**Supplied material:**
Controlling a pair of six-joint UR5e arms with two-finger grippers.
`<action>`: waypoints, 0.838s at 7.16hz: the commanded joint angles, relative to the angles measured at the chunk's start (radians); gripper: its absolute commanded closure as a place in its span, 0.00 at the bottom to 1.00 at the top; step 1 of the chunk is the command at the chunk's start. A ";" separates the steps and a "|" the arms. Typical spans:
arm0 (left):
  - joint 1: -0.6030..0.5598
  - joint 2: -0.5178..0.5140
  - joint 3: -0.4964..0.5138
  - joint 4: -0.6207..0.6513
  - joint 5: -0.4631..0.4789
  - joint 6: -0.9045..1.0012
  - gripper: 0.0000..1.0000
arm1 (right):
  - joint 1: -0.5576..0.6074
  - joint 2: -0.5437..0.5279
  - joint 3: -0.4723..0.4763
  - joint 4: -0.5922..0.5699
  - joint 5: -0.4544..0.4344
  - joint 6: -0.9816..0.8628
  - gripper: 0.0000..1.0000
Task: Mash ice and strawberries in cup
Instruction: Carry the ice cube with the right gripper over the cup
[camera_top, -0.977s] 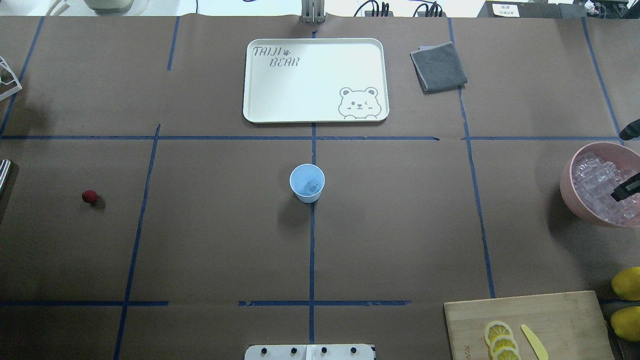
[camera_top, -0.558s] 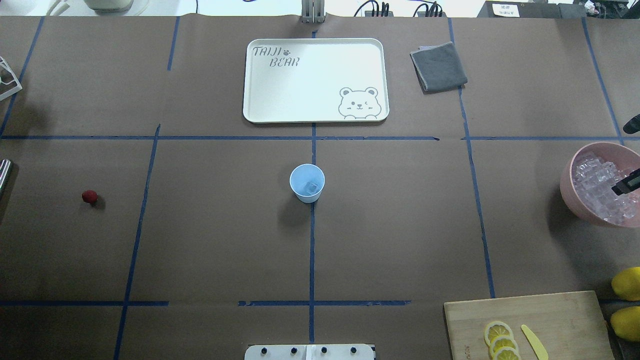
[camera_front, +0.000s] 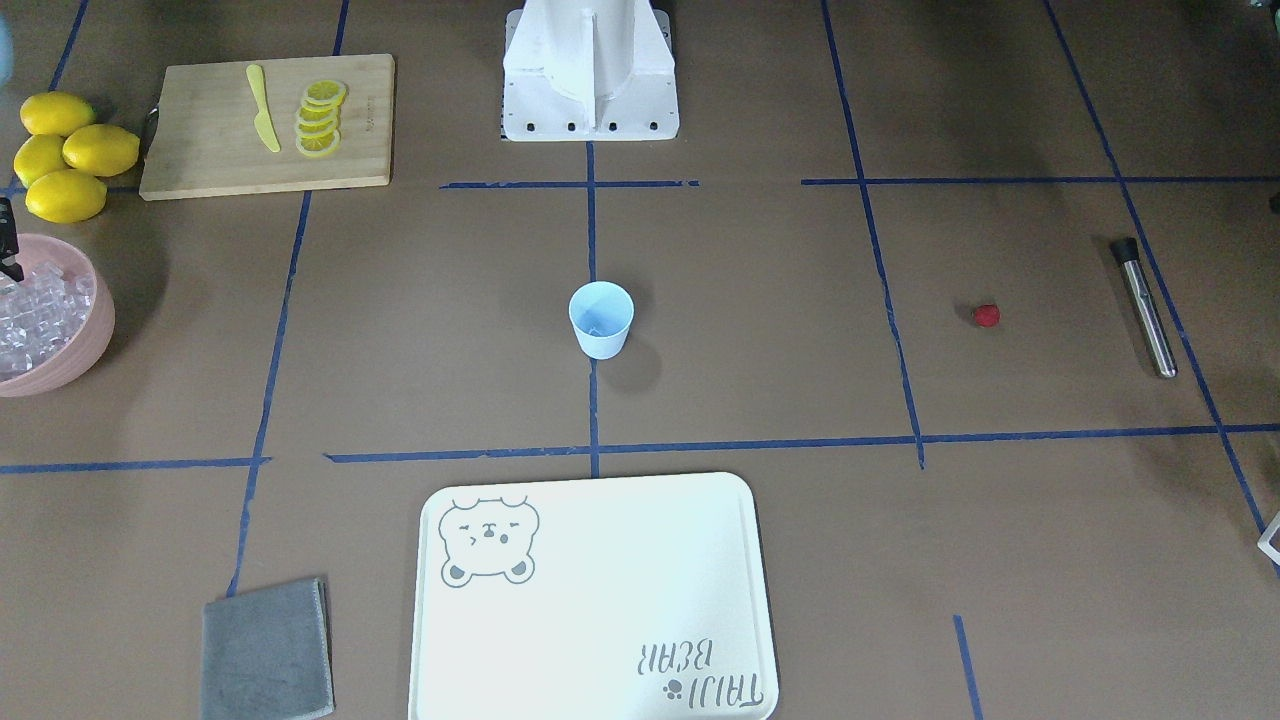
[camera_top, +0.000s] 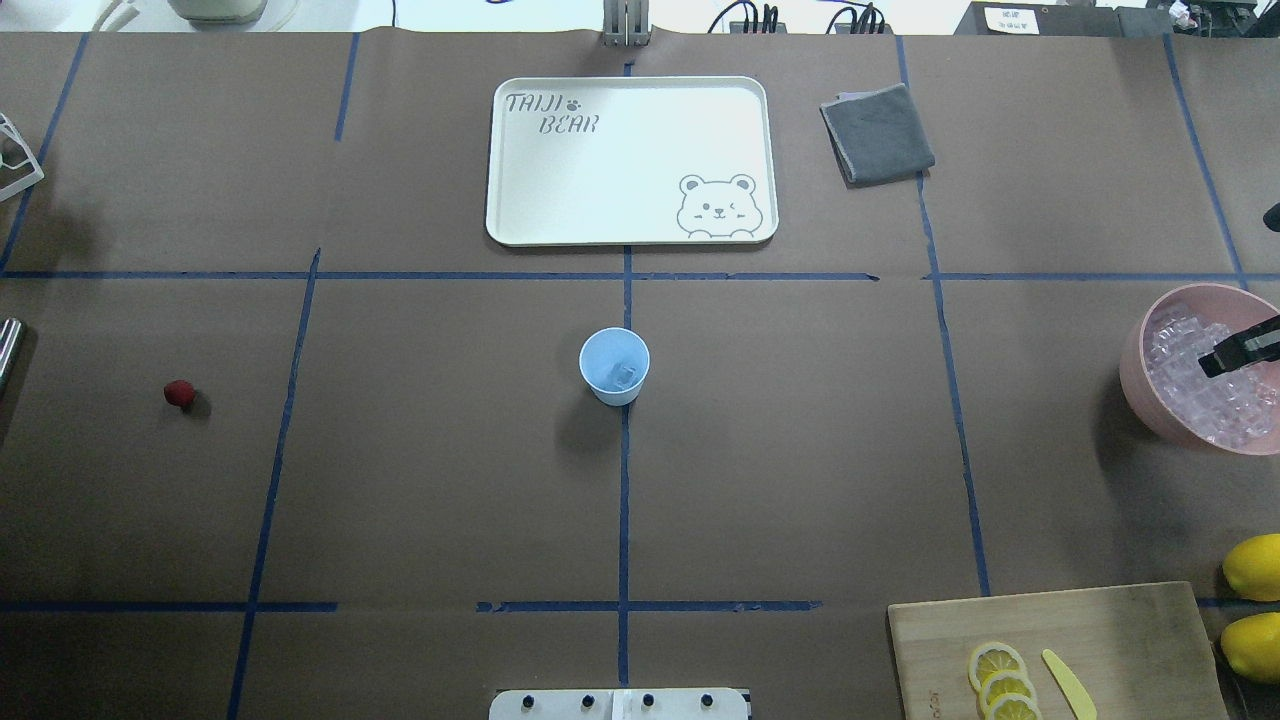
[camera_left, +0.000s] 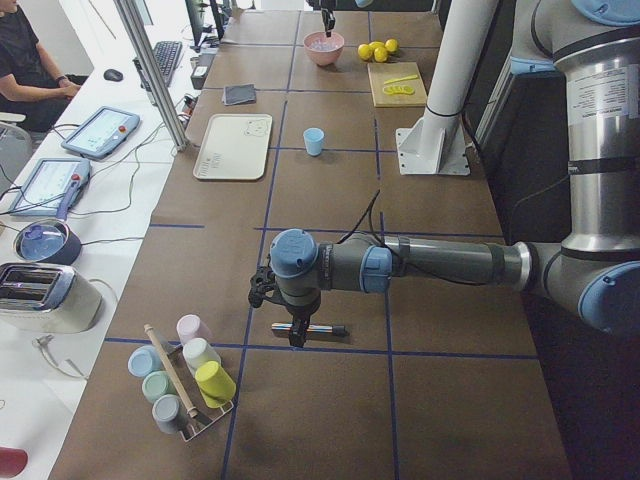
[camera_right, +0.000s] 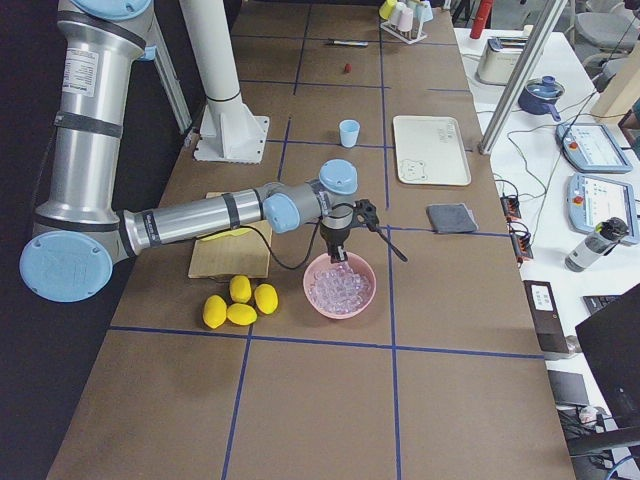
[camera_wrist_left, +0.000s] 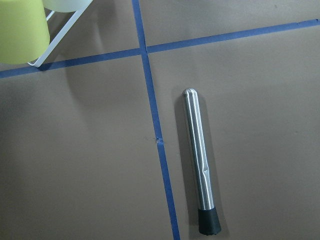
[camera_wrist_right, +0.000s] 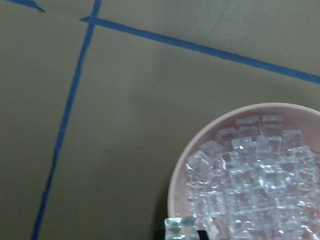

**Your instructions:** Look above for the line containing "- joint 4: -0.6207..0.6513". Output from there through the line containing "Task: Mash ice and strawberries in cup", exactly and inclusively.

**Result of the exercise:**
  - joint 4: -0.6207..0.6513
  - joint 5: -0.4631..0.4789
  - joint 6: -0.9045..1.0012
  - gripper: 0.0000..1.0000
arm1 (right):
  - joint 1: -0.5576..0.6074
  - joint 2: -0.5437..0.5279
  - joint 3: -0.4723..0.4763
  - joint 4: -0.5922..0.5699
  - joint 5: -0.4544..0.4344
  - joint 6: -0.9816..0.8628
  - gripper: 0.0000..1.0000
Task: Mash ice and strawberries in cup

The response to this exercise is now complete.